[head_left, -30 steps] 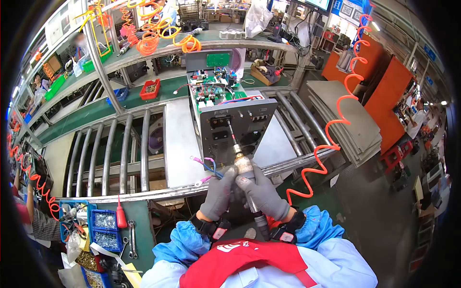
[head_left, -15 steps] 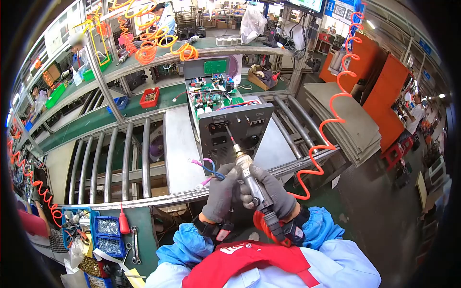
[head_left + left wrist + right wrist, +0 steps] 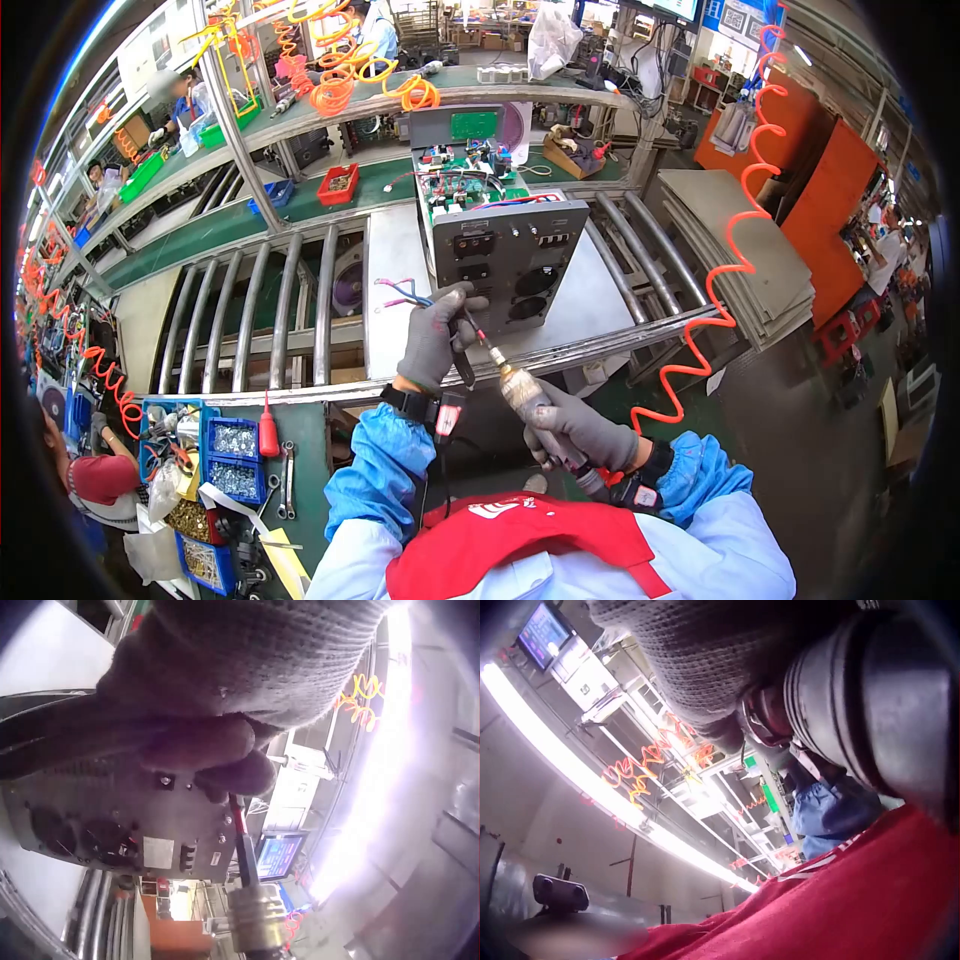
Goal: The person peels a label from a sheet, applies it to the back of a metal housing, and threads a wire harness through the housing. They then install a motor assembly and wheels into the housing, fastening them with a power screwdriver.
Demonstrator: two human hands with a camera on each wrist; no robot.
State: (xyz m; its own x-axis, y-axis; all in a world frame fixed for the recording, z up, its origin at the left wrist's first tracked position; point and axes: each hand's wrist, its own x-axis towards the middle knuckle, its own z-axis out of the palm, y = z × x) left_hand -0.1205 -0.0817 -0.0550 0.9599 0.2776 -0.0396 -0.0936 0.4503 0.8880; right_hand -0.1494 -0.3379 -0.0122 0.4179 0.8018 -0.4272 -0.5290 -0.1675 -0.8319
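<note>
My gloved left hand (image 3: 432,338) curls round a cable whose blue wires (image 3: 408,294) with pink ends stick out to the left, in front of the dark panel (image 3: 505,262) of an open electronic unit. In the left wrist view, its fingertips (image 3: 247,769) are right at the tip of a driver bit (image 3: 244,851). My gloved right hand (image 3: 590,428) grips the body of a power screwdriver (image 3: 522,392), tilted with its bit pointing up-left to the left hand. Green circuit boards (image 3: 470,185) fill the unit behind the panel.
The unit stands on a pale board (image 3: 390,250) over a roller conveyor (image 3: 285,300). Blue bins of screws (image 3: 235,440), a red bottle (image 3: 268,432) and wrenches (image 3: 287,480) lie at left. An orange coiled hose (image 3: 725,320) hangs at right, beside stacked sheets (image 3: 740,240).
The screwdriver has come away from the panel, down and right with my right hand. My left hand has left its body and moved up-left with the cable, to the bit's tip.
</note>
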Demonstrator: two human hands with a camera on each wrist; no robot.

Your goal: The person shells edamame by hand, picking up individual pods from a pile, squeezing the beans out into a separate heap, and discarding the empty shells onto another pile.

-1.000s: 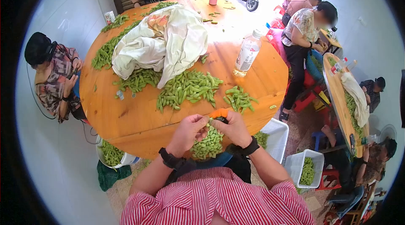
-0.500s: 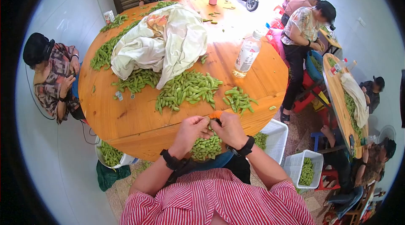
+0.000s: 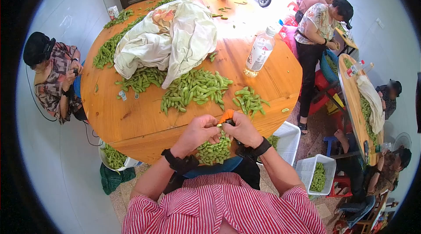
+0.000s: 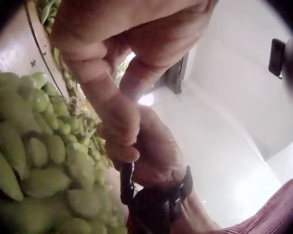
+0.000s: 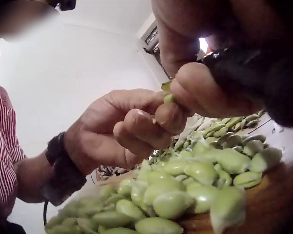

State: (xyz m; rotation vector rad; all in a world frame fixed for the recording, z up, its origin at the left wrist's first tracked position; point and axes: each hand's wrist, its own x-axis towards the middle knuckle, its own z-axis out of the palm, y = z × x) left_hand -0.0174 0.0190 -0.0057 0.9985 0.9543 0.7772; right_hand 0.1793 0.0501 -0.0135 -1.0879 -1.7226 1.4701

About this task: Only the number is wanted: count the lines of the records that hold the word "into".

Completed task: 2